“You forget, sir, I shall never be without a friend.”
“God knows it, boy,” answered Sir Richard, and his hand fell and rested for a moment upon my shoulder. “Peter,” said he, very slowly and heavily, “I’m growing old—and I shall never marry—and sometimes, Peter, of an evening I get very lonely and—lonely, Peter.” He stopped for a while, gazing away towards the green slopes of distant Shooter’s Hill. “Oh, boy!” said he at last, “won’t you come to the Hall and help me to spend my money?”
Without answering I reached up and clasped his hand; it was the hand which held his whip, and I noticed how tightly he gripped the handle, and wondered.
“Sir Richard,” said I at last, “wherever I go I shall treasure the recollection of this moment, but—”
“But, Peter?”
“But, sir—”
“Oh, dammit!” he exclaimed, and set spurs to his mare.
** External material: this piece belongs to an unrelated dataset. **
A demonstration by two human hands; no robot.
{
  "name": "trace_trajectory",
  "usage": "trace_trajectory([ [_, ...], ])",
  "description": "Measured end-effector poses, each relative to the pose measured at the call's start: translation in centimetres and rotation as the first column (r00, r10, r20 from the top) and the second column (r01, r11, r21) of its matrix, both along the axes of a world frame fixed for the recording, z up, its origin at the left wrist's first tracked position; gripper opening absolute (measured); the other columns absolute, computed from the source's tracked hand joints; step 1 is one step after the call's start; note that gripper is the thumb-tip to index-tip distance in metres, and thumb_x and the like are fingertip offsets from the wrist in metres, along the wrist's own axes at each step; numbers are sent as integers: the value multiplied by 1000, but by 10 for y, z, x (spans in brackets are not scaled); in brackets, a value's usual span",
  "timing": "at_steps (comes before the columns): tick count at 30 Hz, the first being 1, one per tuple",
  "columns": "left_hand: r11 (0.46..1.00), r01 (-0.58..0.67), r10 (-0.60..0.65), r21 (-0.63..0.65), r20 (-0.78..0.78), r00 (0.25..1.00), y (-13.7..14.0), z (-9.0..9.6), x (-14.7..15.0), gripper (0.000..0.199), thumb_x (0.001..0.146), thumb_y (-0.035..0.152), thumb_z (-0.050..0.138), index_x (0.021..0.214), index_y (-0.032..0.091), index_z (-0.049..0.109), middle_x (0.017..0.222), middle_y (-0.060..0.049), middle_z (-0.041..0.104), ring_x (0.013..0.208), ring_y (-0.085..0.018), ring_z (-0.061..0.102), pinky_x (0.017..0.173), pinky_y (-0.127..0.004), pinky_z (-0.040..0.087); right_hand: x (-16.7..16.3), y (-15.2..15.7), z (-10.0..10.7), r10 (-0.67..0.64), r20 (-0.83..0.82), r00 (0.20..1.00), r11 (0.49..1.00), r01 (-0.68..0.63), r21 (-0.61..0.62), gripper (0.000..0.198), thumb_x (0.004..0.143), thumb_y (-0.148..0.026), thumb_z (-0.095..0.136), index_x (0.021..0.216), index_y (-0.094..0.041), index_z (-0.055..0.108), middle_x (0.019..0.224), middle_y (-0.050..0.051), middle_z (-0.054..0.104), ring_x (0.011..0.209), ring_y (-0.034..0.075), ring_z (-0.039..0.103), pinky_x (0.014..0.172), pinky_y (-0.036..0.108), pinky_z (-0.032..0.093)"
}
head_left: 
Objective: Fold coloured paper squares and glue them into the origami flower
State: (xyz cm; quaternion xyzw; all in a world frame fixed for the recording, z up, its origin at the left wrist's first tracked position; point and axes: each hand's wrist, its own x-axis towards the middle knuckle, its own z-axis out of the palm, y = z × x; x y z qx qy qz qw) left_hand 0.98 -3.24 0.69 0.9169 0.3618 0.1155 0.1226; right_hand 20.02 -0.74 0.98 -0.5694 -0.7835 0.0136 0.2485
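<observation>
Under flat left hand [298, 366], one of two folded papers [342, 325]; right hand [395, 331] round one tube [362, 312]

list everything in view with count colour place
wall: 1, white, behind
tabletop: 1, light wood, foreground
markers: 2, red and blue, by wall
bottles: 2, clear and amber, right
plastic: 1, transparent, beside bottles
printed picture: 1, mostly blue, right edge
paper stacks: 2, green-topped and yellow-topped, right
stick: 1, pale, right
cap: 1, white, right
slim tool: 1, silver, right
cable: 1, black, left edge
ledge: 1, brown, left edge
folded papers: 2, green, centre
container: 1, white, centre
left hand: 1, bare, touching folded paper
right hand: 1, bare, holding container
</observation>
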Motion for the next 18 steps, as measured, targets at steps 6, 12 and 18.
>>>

Yet once he turned in his saddle to flourish his whip to me ere he galloped out of sight.
CHAPTER II
I SET OUT
The clock of the square-towered Norman church, a mile away, was striking the hour of four as I let myself out into the morning. It was dark as yet, and chilly, but in the east was already a faint glimmer of dawn. Reaching the stables, I paused with my hand on the door-hasp, listening to the hiss, hissing that told me Adam, the groom, was already at work within. As I entered he looked up from the saddle he was polishing and touched his forehead with a grimy forefinger.
“You be early abroad, Mr. Peter.”
“Yes,” said I. “I wish to be on Shooter’s Hill at sunrise; but first I came to say ‘good-by’ to ‘Wings.’”
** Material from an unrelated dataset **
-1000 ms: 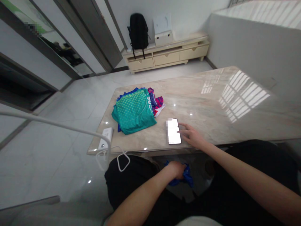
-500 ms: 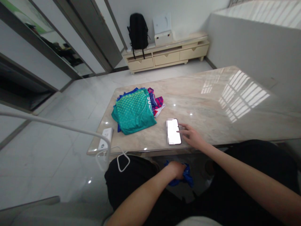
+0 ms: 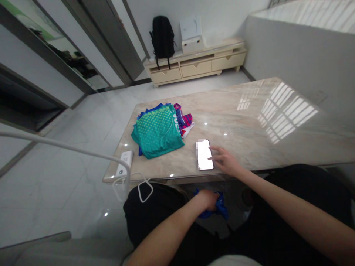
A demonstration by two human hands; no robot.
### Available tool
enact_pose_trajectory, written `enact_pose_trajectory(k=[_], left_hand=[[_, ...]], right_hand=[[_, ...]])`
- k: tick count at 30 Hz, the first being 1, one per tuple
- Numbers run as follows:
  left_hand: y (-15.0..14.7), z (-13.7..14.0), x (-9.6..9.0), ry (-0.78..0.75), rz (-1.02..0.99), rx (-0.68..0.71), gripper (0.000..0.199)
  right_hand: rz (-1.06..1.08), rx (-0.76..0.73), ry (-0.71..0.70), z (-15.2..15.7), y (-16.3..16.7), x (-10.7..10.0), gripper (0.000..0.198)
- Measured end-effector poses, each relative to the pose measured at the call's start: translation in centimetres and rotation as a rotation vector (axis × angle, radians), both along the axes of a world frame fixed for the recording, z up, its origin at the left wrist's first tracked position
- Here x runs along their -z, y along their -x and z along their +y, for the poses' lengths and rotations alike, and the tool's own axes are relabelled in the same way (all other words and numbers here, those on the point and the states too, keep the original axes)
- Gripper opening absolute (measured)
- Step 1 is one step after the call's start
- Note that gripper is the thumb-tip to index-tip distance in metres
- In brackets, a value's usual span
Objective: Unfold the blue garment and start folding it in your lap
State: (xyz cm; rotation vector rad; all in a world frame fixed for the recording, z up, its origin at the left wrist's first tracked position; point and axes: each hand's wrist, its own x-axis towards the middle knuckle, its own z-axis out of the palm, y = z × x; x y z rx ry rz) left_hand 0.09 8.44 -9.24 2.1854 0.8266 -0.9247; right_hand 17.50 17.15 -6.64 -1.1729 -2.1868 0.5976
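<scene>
A smartphone (image 3: 204, 157) with a glowing white screen lies flat on the marble-look table (image 3: 235, 129), near its front edge. My right hand (image 3: 226, 160) is at the phone's right side, fingers apart, with two fingertips over the screen. Below the table edge, between my knees, my left hand (image 3: 209, 200) is closed on a crumpled blue cloth (image 3: 222, 207); its fingers are mostly hidden. Left of the phone lies a pile of clothes with a teal shirt (image 3: 159, 131) on top. Red, pink and blue garments (image 3: 186, 120) stick out from under it.
A white power bank (image 3: 125, 162) lies at the table's left corner, and a white cable (image 3: 105, 155) runs from there across the left side. Beyond the table, a low cabinet (image 3: 196, 68) carries a black backpack (image 3: 162, 37) and a white box (image 3: 192, 44).
My right hand has shifted slightly to the left, and its fingers have moved over the phone's screen. My left hand and the blue cloth stay in place.
</scene>
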Motion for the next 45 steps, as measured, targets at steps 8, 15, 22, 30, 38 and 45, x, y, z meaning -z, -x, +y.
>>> enact_pose_trajectory(k=[8,15,22,30,38,45], left_hand=[[0.04,-0.15,-0.01,-0.012,0.006,-0.007,0.061],[0.0,-0.06,0.17,-0.004,0.011,0.003,0.06],[-0.02,-0.1,-0.14,-0.013,0.004,-0.004,0.061],[0.06,-0.18,-0.06,-0.016,-0.003,-0.008,0.058],[0.02,-0.18,-0.25,-0.012,-0.009,-0.011,0.063],[0.01,-0.18,-0.18,-0.01,-0.031,-0.037,0.058]], right_hand=[[-0.004,0.002,0.026,0.06,-0.16,0.13,0.038],[0.014,-0.084,0.035,0.31,-0.4,-0.43,0.033],[0.026,-0.079,0.039,0.37,-0.43,-0.18,0.037],[0.033,-0.101,0.02,0.58,-0.68,0.25,0.04],[0.049,-0.087,0.002,0.38,-0.47,-0.2,0.038],[0.045,-0.061,0.011,0.34,-0.53,-0.28,0.039]])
“To be sure, sir,” nodded Adam, picking up his lanthorn.
Upon the ensuing interview I will not dwell; it was affecting both to her and to myself, for we were mutually attached.
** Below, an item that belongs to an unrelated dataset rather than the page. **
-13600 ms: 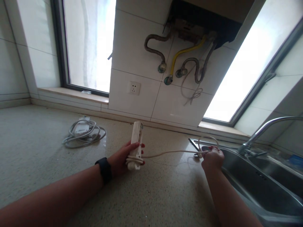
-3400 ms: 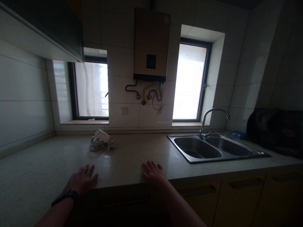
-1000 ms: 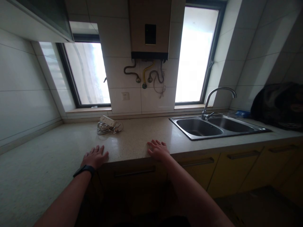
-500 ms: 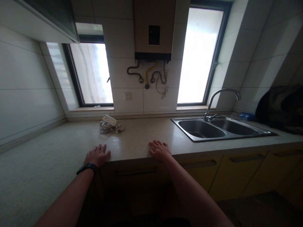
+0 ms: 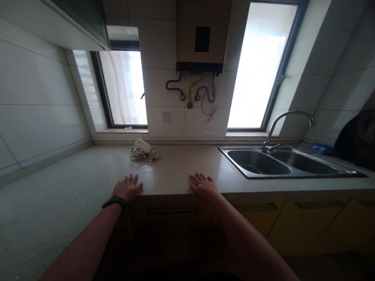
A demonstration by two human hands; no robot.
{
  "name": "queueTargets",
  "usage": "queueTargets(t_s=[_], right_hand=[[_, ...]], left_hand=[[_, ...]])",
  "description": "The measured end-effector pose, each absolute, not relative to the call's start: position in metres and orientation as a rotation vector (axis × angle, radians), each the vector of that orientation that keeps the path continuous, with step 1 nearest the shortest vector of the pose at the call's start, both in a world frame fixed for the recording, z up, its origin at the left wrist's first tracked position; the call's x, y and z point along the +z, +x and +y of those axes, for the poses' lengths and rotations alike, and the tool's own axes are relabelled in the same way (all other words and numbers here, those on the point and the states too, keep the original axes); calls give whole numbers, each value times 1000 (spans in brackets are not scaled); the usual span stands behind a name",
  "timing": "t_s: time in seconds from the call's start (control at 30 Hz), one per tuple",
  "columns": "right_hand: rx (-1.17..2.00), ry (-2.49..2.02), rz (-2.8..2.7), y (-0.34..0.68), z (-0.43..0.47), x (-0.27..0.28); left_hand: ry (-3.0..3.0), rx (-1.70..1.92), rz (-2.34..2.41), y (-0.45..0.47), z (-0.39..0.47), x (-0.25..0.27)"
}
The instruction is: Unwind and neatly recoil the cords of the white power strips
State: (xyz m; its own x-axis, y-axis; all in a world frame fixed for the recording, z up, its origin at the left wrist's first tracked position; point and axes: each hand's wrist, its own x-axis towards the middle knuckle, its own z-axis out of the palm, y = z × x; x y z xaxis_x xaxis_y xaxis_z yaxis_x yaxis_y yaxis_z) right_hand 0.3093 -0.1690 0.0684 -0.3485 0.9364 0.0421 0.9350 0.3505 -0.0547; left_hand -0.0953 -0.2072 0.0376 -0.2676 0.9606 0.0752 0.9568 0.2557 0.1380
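Note:
My left hand [image 5: 127, 188] lies palm down on the pale speckled countertop [image 5: 172, 171], near its front edge, with fingers spread and nothing in them. A dark wristband [image 5: 115, 201] circles that wrist. To the right, my right hand [image 5: 204, 185] also rests flat on the counter, open and holding nothing. Beyond my hands, closer to the left one, sits a white power strip [image 5: 142, 145] with its cable [image 5: 140, 154] coiled beneath and around it. Neither hand touches it.
A double steel sink [image 5: 249, 174] with a curved faucet [image 5: 270, 132] is set in the counter at right. A dark bulky item [image 5: 356, 140] and something blue [image 5: 322, 148] lie past it. Below are yellow cabinets [image 5: 316, 226]. A water heater [image 5: 202, 35] hangs between two windows.
The whole view has shifted slightly, so the counter, sink and windows appear farther right. Both hands stay flat at the same places on the counter.

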Motion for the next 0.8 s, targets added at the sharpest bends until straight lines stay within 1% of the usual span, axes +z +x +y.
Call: queueTargets(t_s=[0.23, 0.33, 0.6, 0.8], right_hand=[[190, -1730, -2701, 312, -149, 80], [170, -1688, -2711, 314, -136, 80], [122, -1572, -2722, 315, -98, 74], [100, -1556, -2715, 311, -63, 72]], left_hand=[[1966, 114, 2481, -95, -207, 39], [1975, 49, 2469, -93, -207, 42], [2031, 14, 2516, -93, -209, 38], [2154, -160, 2516, -88, -218, 45]])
“Sir,” said Adam, when at last the stable door had closed behind us, “that there mare knows as you’re a-leaving her.”
“I think she does, Adam.”
“’Osses be wonderful wise, sir!”
“Yes, Adam.”
“This is a bad day for Wings, sir—and all of us, for that matter.”
“I hope not, Adam.”
“You be a-going away, they tell me, sir?”
“Yes, going away,” I nodded.
“Wonder what’ll become o’ the mare, sir?”
“Ah, yes, I wonder,” said I.
“Everything to be sold under the will, I think, sir?”
“Everything, Adam.”
“Excuse me, sir,” said he, knuckling his forehead, “you won’t be wanting ever a groom, will you?”
“No, Adam,” I answered, shaking my head, “I sha’n’t be wanting a groom.”
“Nor yet a body servant, sir?”
“No, Adam, nor yet a body servant.”
Here there ensued a silence during which Adam knuckled his right temple again and I tightened the buckle of my knapsack.